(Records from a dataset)
──────────

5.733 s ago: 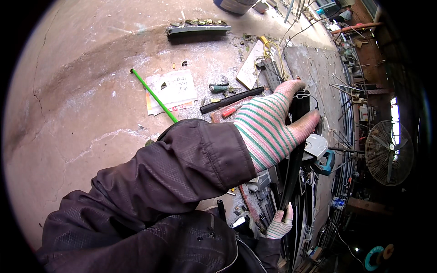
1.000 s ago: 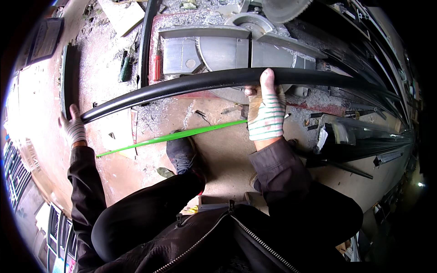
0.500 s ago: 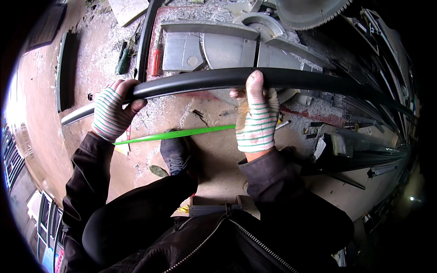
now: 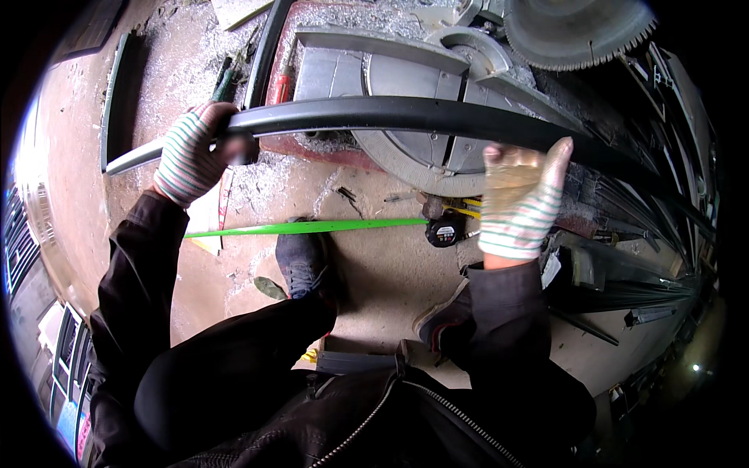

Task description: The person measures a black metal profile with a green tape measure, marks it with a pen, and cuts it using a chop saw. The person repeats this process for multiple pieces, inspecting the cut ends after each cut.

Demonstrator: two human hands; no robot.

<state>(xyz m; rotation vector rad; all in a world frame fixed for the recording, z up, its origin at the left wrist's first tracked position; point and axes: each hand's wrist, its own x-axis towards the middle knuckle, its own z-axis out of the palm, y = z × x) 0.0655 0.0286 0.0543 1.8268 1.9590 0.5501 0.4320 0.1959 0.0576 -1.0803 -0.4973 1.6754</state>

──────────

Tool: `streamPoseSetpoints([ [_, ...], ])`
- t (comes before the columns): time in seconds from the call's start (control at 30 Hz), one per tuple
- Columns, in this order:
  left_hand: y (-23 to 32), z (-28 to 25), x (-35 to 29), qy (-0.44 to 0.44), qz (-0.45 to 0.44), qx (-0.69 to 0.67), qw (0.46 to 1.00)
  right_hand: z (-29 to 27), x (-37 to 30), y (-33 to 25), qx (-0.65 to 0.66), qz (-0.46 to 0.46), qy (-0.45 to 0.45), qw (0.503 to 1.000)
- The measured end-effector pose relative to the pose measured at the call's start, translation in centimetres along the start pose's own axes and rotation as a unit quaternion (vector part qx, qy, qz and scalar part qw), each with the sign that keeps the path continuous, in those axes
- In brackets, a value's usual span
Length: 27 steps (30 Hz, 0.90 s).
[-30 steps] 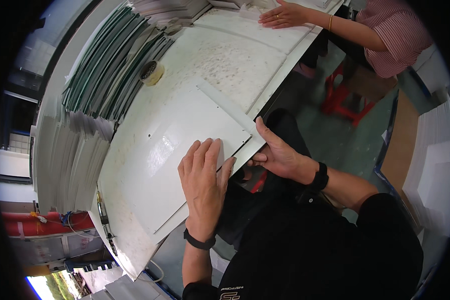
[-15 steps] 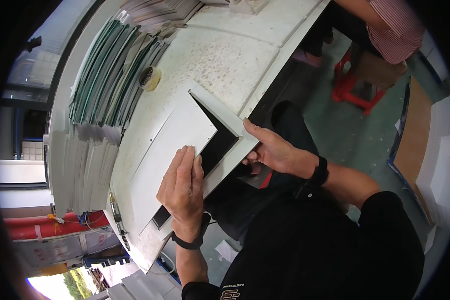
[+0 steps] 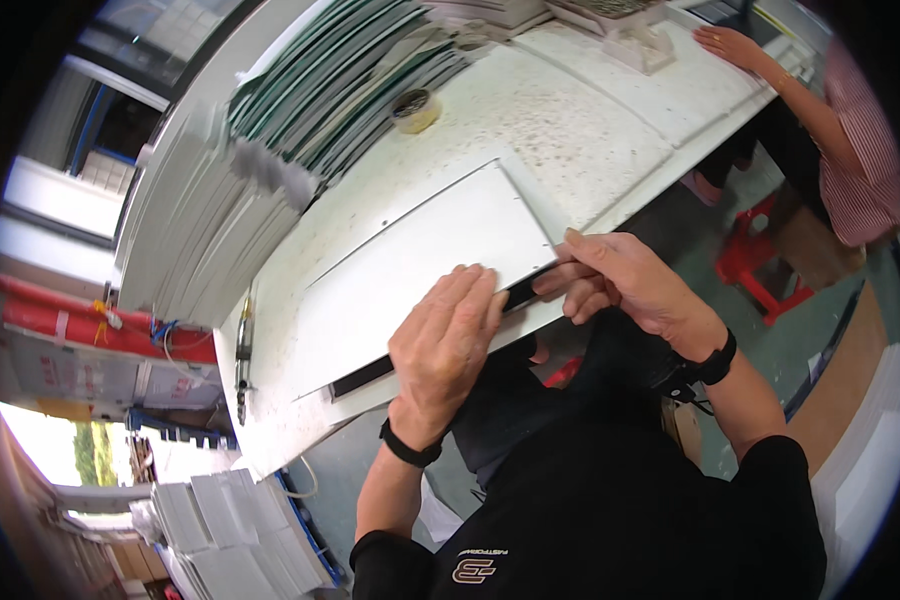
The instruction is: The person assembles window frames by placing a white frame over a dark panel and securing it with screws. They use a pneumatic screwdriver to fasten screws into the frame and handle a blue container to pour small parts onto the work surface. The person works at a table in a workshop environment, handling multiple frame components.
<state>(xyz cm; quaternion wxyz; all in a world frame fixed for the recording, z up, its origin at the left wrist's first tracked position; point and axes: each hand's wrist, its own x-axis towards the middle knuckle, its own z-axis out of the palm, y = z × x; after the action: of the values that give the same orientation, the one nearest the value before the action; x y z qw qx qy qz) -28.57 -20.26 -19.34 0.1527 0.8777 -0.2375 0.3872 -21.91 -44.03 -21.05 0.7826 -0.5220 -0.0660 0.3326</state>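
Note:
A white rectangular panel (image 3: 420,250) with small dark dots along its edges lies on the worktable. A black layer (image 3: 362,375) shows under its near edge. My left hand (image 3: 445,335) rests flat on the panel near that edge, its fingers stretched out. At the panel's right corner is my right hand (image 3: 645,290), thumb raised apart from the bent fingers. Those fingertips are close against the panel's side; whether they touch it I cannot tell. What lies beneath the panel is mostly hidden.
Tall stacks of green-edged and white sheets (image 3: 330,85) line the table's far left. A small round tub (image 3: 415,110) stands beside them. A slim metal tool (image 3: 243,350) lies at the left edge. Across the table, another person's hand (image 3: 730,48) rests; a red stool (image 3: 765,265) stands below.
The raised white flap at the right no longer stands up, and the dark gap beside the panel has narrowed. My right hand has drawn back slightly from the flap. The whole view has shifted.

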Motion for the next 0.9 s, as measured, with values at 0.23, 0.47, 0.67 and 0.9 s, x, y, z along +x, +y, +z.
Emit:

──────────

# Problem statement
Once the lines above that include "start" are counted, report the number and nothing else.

# Solution to this task
2